• Kyodo, Bloomberg


The United States was not forewarned of South Korea’s recent decision to terminate a military intelligence-sharing pact with Japan that helps the U.S. allies counter missile threats from North Korea, a senior U.S. defense official said Wednesday.

Noting that there have been “consultations” over the issue, Randall Schriver, assistant secretary of defense for Indo-Pacific security affairs, said at a Washington think tank, “In terms of the actual decision to not renew (the pact), we were not forewarned.”

Later in the day, U.S. Defense Secretary Mark Esper urged Japan and South Korea to end their escalating feud, in the latest indication that the Trump administration was concerned that the spat was damaging America’s regional alliance network.

Esper said Wednesday he was disappointed by the dispute. The administration issued the unusually blunt rebuke, even though the South Korean government had earlier in the day urged the U.S. to tone down its criticism.

“I was, and remain, very disappointed that both parties are engaged in this,” Esper said. His remarks were the highest-level U.S. comments on the matter since Seoul’s decision.

“I expressed that to my counterparts as I met with them in Tokyo and Seoul. And of course, encouraged them, urged them to work it out between them.”

South Korea’s decision shows the growing stakes for the feud between Prime Minister Shinzo Abe and South Korean President Moon Jae-in, which has escalated from diplomatic sniping to trade measures that could threaten global supply chains. While the impact of withdrawing from the intelligence pact wasn’t clear, it underscored the hurdles that Washington faces in getting the countries to work together on regional security initiatives.

Schriver, the assistant secretary of defense for Indo-Pacific security affairs, said in Washington that adversaries may be trying to take advantage of the fissure. A recent joint air patrol by Russia and China was “a direct challenge to our three countries in an attempt to take advantage of the current frictions in relations,” he said, adding, “It is critical, now more than ever, to ensure that there are strong and close relations between and among our three countries.”

Earlier Wednesday, Seoul summoned the Japanese ambassador to South Korea for discussions and sought for Washington to refrain from public comments over Seoul’s decision to withdraw from the intelligence pact. Vice Foreign Minister Cho Sei-young delivered the request personally to U.S. Ambassador Harry Harris, South Korea’s Yonhap News Agency reported Wednesday, citing a source.

“‘Disappointment’ is a diplomatic expression that the United States uses publicly when there are policy differences with an ally or a partner,” South Korean presidential security adviser Kim Hyun-chong said at a news briefing Wednesday, adding that dropping out of the deal gives Seoul an opportunity to upgrade its military alliance with the U.S. by “taking the initiative in strengthening our own capabilities.”

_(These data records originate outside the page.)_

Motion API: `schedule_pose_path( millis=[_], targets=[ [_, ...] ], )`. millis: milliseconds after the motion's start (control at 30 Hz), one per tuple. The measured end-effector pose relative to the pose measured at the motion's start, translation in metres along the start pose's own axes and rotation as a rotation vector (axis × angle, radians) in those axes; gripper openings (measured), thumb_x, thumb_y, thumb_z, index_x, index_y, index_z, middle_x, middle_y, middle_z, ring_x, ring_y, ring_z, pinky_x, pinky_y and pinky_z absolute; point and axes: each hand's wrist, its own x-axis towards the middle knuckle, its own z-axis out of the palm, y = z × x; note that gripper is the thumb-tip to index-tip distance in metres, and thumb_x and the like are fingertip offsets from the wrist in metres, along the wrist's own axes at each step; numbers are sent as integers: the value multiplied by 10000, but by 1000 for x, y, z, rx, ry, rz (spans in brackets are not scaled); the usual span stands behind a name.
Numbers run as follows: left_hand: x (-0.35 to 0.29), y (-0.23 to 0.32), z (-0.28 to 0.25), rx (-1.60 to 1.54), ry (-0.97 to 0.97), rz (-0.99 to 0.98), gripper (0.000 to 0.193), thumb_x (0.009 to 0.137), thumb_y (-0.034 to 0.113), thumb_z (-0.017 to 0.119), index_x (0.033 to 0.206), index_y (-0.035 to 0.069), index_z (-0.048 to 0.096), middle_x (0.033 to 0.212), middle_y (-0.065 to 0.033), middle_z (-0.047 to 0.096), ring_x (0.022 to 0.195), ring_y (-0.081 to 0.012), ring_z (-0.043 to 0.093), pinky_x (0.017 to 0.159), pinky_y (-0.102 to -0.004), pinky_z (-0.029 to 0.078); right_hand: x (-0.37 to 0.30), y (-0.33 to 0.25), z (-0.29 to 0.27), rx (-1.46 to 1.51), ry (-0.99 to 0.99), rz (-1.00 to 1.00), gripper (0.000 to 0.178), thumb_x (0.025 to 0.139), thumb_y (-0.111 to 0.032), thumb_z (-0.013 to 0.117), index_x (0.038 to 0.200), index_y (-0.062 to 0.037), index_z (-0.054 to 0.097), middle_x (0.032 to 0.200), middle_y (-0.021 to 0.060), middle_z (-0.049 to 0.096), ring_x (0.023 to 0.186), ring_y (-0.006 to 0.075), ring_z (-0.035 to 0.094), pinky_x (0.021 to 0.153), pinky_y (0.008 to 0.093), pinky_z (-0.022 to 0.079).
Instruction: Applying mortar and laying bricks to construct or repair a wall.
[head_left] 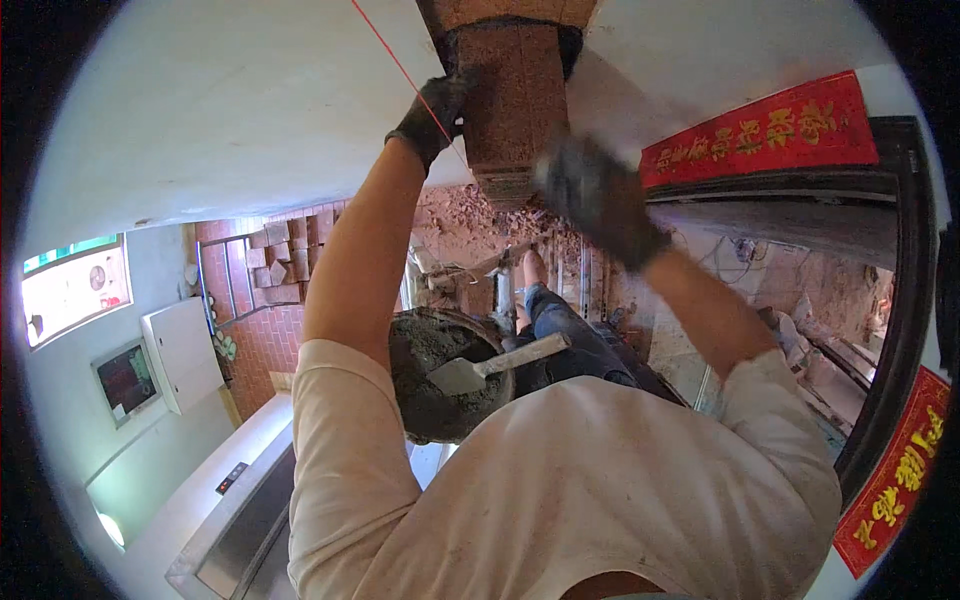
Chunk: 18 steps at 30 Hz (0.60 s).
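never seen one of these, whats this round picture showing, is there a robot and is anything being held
No robot: this is a person working with two gloved hands. There's just one picture, from a wide fisheye camera worn on the head and looking down, so straight edges bend near its rim.

The left hand is against the left side of a reddish-brown block. The right hand, blurred, is by its lower right edge. I can't tell how firmly either grips.

Below, a trowel lies on dark grey mix in a round tub. More blocks are piled at left.
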Motion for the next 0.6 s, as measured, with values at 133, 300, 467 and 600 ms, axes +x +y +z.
schedule_pose_path(
  millis=[133,300,467,600],
  targets=[
    [-3,28,23,-239,57,-683,509,754,312,704,1117,-8,548,982,-127,620,878,-193,598,677,-326,503,-104,-61,7,140,-731,-216,441,746,-357,631,956,18,535,871,160,595,764,298,587,659,399,467],
    [-2,49,27,-426,93,-717,537,734,304,725,1114,-32,546,1037,-124,608,903,-196,595,768,-312,498,-158,-80,61,-180,-1113,-418,331,760,-290,541,952,-25,591,798,137,633,663,313,614,558,451,458],
    [-2,45,18,174,-235,-223,510,751,291,709,1111,-32,548,1077,-109,597,948,-201,586,819,-326,486,-149,-63,-1,-42,-1047,-138,392,737,-360,623,989,-62,582,673,142,593,573,274,585,553,389,476],
    [-4,44,27,-544,64,-688,433,797,255,658,1116,-18,550,1082,-108,595,942,-193,583,828,-338,483,-176,-10,-113,193,-905,144,424,713,-281,642,1083,-79,594,787,195,614,719,340,613,619,401,493]
  ],
)
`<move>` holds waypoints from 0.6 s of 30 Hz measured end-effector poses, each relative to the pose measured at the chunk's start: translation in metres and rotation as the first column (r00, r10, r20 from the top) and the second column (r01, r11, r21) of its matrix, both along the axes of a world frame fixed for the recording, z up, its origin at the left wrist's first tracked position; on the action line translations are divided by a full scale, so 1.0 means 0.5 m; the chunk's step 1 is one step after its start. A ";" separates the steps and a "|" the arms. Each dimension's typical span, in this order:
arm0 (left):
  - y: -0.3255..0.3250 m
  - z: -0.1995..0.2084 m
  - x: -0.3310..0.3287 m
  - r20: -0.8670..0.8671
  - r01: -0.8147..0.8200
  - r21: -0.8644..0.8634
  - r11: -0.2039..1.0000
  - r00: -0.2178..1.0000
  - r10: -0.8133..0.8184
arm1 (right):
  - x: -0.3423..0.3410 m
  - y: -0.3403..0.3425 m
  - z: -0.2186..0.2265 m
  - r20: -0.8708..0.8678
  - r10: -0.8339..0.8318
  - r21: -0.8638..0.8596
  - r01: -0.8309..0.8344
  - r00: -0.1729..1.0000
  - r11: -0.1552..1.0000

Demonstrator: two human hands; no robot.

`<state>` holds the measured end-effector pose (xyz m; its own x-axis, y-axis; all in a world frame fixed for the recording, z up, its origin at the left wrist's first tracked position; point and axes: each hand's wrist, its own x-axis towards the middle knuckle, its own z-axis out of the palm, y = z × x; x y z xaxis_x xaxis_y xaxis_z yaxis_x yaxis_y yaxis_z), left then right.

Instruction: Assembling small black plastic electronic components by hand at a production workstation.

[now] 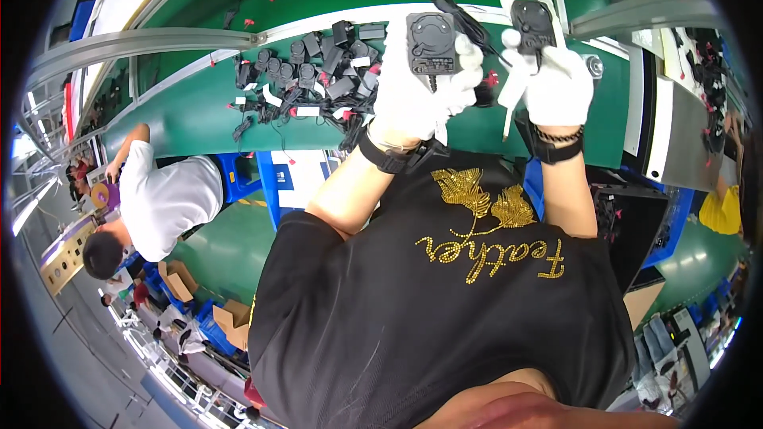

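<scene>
My left hand (413, 103), in a white glove with a black strap at the wrist, grips a black power adapter (431, 45) with its flat face turned up. A bundled black cord (465, 22) lies beside the fingers of that hand. My right hand (562, 87), gloved the same way, holds a second, smaller-looking black power adapter (532, 24) upright between its fingers. From the same hand a slim white stick-like thing (510, 99) points down to a thin tip; its kind is unclear. Left of my hands, many black adapters (326, 71) with cords and white tags lie heaped on the green bench.
The green bench surface (183, 119) stretches to the left, with a metal frame bar (151, 41) above it. Another frame bar (652, 16) crosses at the right. A co-worker in a white shirt (179, 202) sits at the left. Red-tipped leads (490, 81) lie between my hands.
</scene>
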<state>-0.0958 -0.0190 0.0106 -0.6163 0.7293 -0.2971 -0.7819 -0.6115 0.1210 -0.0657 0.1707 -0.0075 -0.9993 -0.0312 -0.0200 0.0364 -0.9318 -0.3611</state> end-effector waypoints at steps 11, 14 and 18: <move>0.064 0.011 0.099 -0.322 -0.035 -0.239 0.970 0.946 -0.045 | 0.169 -0.002 0.090 0.186 -0.167 0.386 0.084 0.968 0.919; 0.082 0.024 0.134 -0.289 -0.039 -0.129 0.991 0.957 0.000 | 0.209 0.009 0.079 0.218 -0.213 0.514 0.074 0.952 0.855; 0.100 0.033 0.174 -0.600 -0.243 -0.559 0.793 0.779 -0.184 | 0.225 -0.033 0.079 -0.036 -0.562 0.836 0.333 0.826 0.436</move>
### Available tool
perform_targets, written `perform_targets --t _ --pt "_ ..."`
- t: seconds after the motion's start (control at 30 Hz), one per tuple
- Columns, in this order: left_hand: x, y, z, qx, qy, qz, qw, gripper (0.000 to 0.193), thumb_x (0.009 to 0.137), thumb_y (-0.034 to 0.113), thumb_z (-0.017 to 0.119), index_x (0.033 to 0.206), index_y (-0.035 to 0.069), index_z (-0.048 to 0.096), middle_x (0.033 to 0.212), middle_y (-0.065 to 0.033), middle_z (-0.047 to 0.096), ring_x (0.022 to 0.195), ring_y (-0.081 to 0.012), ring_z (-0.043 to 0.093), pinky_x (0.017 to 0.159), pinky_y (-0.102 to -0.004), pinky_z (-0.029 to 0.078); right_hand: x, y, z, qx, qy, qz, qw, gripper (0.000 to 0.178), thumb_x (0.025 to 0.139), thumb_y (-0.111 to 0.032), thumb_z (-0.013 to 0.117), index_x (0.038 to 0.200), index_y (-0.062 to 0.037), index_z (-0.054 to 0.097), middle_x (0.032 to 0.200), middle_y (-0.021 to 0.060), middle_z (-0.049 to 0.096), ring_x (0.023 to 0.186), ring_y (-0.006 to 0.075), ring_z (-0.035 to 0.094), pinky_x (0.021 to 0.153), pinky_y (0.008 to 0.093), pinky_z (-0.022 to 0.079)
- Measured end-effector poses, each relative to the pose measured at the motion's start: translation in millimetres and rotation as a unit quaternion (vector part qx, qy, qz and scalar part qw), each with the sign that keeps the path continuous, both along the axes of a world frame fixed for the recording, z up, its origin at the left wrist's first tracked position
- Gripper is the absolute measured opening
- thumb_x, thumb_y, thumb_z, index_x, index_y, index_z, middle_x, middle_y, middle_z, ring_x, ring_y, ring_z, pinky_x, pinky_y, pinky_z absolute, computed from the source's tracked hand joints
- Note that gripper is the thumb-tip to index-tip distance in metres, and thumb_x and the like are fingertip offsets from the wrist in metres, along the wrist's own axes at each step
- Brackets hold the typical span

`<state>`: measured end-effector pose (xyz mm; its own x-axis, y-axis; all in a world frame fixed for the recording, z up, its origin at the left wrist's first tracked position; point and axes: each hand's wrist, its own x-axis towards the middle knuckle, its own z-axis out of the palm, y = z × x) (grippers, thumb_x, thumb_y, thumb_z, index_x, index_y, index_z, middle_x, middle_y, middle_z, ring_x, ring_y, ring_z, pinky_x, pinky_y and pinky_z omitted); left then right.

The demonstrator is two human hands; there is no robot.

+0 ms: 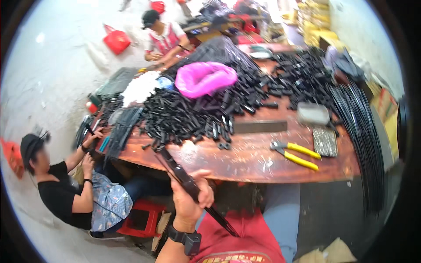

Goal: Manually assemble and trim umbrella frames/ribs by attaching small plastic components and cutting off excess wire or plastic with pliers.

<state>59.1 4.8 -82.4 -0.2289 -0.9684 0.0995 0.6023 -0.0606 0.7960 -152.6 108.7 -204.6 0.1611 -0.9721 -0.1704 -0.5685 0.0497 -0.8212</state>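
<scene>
My left hand (190,195) is closed round a long black bar with thin rods (187,182), its palm turned up and its fingers wrapped over it. The bar slants from the table's front edge down toward my red apron (241,250), and the thin dark rods show at its lower end. Just beyond its upper end lies a big heap of short black plastic pieces (184,118). My right hand is out of sight.
Yellow-handled pliers (302,155) lie on the wooden table (245,164), beside a tin of small metal bits (325,142). Bundled black rods (362,144) overhang its right side. A pink bag (205,79) tops the heap. One co-worker (66,188) sits left, another (166,41) beyond.
</scene>
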Motion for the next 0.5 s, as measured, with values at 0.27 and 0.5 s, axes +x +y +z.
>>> perform_targets --t 0.27,0.5 --pt "-17 9 -5 0.042 -0.004 -0.036 0.998 0.096 0.085 0.079 0.020 0.113 -0.005 0.059 0.049 -0.0002 0.038 0.038 -0.0111 0.034 0.039 -0.0263 0.033 -16 20 2 0.011 -0.006 -0.040 0.999 0.021 0.078 -0.015 0.063 0.075 -0.0008 0.047 0.072 0.0067 0.050 0.072 0.0147 0.057 0.066 0.0266 0.045" --pt "-10 0 -1 0.014 0.005 -0.011 1.000 0.090 0.091 0.073 0.017 0.110 -0.003 0.061 0.047 -0.0002 0.039 0.036 -0.0119 0.034 0.037 -0.0266 0.032 -51 23 58 -0.095 -0.015 -0.101 0.990 0.019 0.077 -0.013 0.061 0.073 -0.0005 0.047 0.071 0.0068 0.050 0.074 0.0154 0.058 0.069 0.0274 0.046"
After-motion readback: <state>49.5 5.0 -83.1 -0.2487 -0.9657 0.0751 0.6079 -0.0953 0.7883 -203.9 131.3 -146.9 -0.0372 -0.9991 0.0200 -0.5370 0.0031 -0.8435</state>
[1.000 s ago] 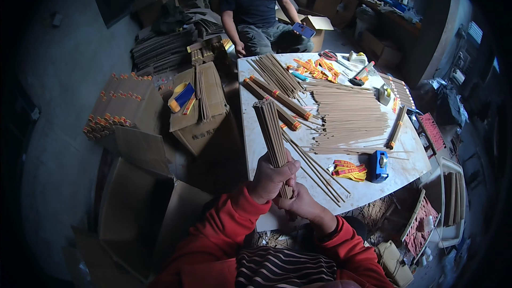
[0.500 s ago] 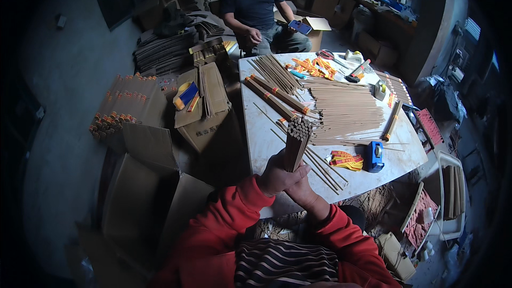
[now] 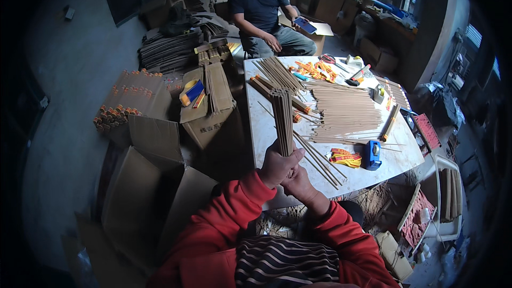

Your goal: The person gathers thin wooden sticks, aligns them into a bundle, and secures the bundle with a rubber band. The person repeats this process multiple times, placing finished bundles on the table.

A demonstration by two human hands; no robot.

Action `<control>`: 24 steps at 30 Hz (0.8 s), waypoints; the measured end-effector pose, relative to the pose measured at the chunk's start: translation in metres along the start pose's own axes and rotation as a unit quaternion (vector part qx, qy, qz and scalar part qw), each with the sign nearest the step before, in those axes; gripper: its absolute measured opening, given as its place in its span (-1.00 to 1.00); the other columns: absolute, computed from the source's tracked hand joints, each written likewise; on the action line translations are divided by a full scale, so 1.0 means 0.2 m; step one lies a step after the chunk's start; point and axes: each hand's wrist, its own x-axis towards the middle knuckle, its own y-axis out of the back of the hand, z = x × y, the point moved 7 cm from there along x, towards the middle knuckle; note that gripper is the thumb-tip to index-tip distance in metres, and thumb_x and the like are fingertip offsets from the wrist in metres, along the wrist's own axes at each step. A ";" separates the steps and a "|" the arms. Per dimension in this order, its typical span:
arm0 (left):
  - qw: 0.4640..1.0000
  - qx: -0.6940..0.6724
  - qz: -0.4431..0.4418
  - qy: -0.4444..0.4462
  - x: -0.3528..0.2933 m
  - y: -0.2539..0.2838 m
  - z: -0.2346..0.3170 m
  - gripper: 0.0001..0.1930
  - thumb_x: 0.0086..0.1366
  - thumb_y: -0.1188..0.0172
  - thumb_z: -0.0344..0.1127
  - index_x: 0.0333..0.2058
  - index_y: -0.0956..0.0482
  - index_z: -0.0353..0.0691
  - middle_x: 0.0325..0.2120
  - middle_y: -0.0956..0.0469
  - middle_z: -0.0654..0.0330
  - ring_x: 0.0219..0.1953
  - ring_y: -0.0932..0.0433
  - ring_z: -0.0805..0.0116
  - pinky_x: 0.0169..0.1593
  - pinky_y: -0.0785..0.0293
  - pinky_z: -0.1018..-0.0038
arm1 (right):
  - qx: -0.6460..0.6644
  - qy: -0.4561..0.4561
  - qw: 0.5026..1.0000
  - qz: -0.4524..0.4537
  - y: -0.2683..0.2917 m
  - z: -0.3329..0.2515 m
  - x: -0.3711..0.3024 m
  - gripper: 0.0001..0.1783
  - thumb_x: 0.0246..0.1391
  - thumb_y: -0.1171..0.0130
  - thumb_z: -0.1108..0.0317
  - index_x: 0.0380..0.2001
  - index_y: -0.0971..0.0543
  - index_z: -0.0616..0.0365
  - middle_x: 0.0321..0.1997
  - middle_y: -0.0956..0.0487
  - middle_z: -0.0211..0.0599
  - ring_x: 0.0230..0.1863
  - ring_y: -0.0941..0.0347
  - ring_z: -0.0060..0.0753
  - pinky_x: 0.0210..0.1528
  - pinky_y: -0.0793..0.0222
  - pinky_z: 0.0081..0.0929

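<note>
A thick bundle of brown incense sticks (image 3: 283, 120) stands nearly upright over the table's near left part. My left hand (image 3: 278, 166) is closed round its lower half, thumb across the front. Just below and to the right, my right hand (image 3: 300, 185) is closed at the bundle's bottom end, touching the left; its fingertips are partly hidden. Behind the bundle lie banded incense bundles (image 3: 304, 108) and loose sticks (image 3: 320, 162). A broad layer of incense sticks (image 3: 346, 106) covers the table's middle.
On the white table (image 3: 266, 149) are red-and-yellow paper bands (image 3: 345, 158), a blue tape dispenser (image 3: 373, 156) and scissors (image 3: 327, 59). An open carton (image 3: 130, 202) stands at my left, near stacked banded bundles (image 3: 128, 96). Across the table sits a person (image 3: 260, 13) holding a phone.
The bundle has swung from pointing toward me to nearly upright, its top shifting up and left. Both hands moved slightly with it. The seated person's free hand has lowered to the knee.
</note>
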 end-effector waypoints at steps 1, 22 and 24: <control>0.996 -0.073 -0.011 0.041 -0.01 0.02 -0.02 -0.80 0.10 -0.20 -0.40 -0.59 -0.34 -0.22 -0.81 -0.31 0.32 -0.80 -0.29 0.58 -0.71 -0.23 0.62 | 0.016 -0.030 0.999 -0.022 -0.02 -0.07 -0.04 -0.65 -0.09 -0.20 0.35 -0.22 -0.40 0.25 -0.42 -0.51 -0.26 -0.39 -0.46 -0.43 -0.35 -0.37 -0.52; 0.940 -0.279 0.061 0.186 -0.36 0.19 -0.03 -0.78 0.11 -0.18 -0.28 -0.64 -0.38 -0.18 -0.74 -0.35 0.27 -0.70 -0.32 0.45 -0.53 -0.30 0.50 | 0.163 -0.214 0.957 -0.108 -0.34 -0.20 -0.53 -0.84 -0.03 -0.09 0.43 -0.42 -0.32 0.20 -0.72 -0.35 -0.42 -0.79 -0.30 -0.58 -0.77 -0.22 -0.65; 0.958 -0.197 0.142 0.155 -0.40 0.21 -0.01 -0.82 0.10 -0.17 -0.34 -0.61 -0.41 -0.21 -0.74 -0.35 0.28 -0.71 -0.32 0.46 -0.55 -0.30 0.49 | -0.045 -0.137 0.989 -0.038 -0.30 -0.19 -0.50 -0.82 -0.03 -0.09 0.40 -0.41 -0.32 0.19 -0.71 -0.33 -0.42 -0.77 -0.28 -0.56 -0.73 -0.22 -0.60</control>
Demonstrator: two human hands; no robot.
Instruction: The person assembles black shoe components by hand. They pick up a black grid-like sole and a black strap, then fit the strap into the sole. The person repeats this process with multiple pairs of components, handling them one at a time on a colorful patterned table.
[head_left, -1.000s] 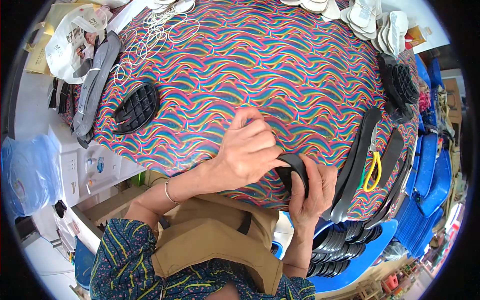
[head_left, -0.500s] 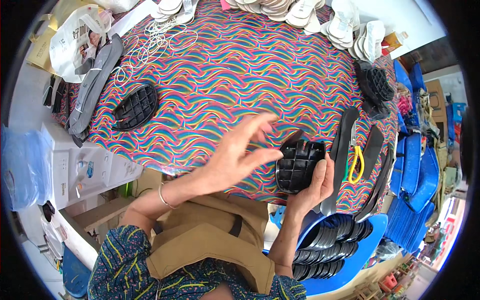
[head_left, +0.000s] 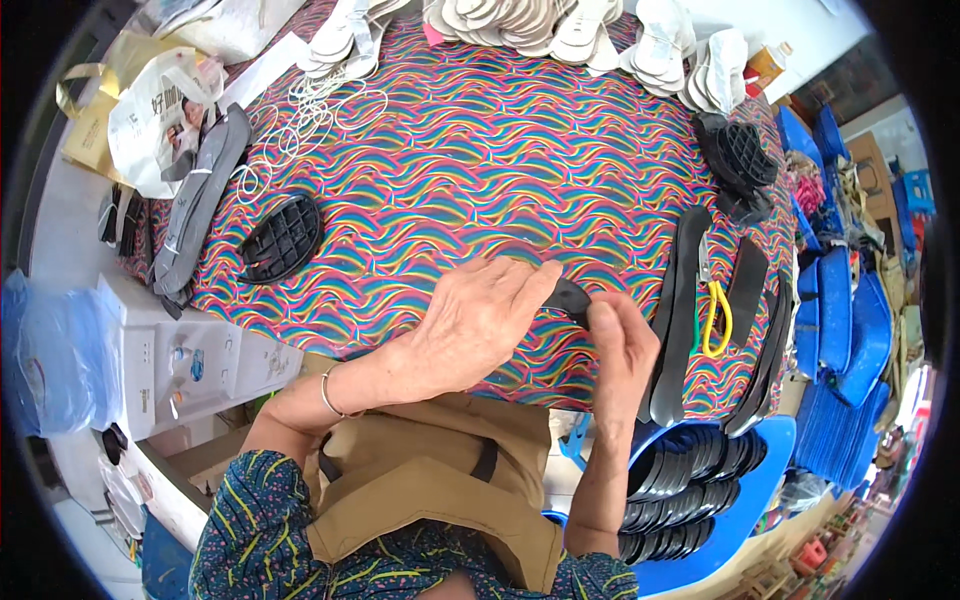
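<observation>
Both my hands are raised over the near edge of the patterned table. Between them is a black shoe-heel piece [head_left: 568, 300], mostly hidden by my fingers; a smooth dark side shows. My left hand [head_left: 475, 325] closes on its left end, palm down, with a bracelet at the wrist. At the other end, my right hand [head_left: 625, 345] pinches it between thumb and fingers. Another black heel piece [head_left: 282, 238], its gridded hollow facing up, lies on the table to the left.
Yellow-handled scissors [head_left: 717, 320] lie among long black strips [head_left: 678, 320] on the right. Below, a blue basin [head_left: 775, 470] holds stacked black heel pieces. More gridded black pieces [head_left: 738, 160] sit far right. Pale insoles [head_left: 500, 25], white cord [head_left: 310, 110] and grey soles [head_left: 205, 200] line the table edges.
The heel piece has turned from its gridded face to a smooth side. My left hand has gone from spread fingers to gripping it; my right hand has shifted its hold.
</observation>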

Signed in November 2016, GSOMIA was facing a deadline last Saturday for either side to give written notification of their intent to pull out. South Korea said Thursday it had decided to scrap the agreement, setting the stage for its expiration on Nov. 22.

Schriver said GSOMIA has allowed the two countries to share sensitive intelligence information directly and in a timely way, with the U.S. otherwise having to act as an intermediary passing information back and forth between the two parties.

“We emphasize the only winners when Japan and Korea feud are our competitors,” the official warned.

He also called on both South Korea and Japan to engage in “meaningful” dialogue to address their differences, which he said means that the two should come to the table with “a mindset of problem-solving, not with a mindset of airing grievances further.”

Tokyo and Seoul have seen their bilateral ties worsen over South Korean court rulings last year ordering compensation for people they recognized as victims of forced labor during Japan’s colonial rule of the Korean Peninsula from 1910 to 1945.

An alleged radar lock-on incident involving a Japanese patrol plane and a South Korean warship last year also fueled tension, and spilled over to trade issues, with Japan implementing tighter controls in July on exports of some materials needed by South Korean manufacturers of semiconductors and display panels.

On Wednesday, Japan removed South Korea from a list of countries that enjoy minimum trade restrictions on goods such as electronic components that can be diverted for military use. South Korea said in mid-August that it will take similar measures, apparently in retaliation.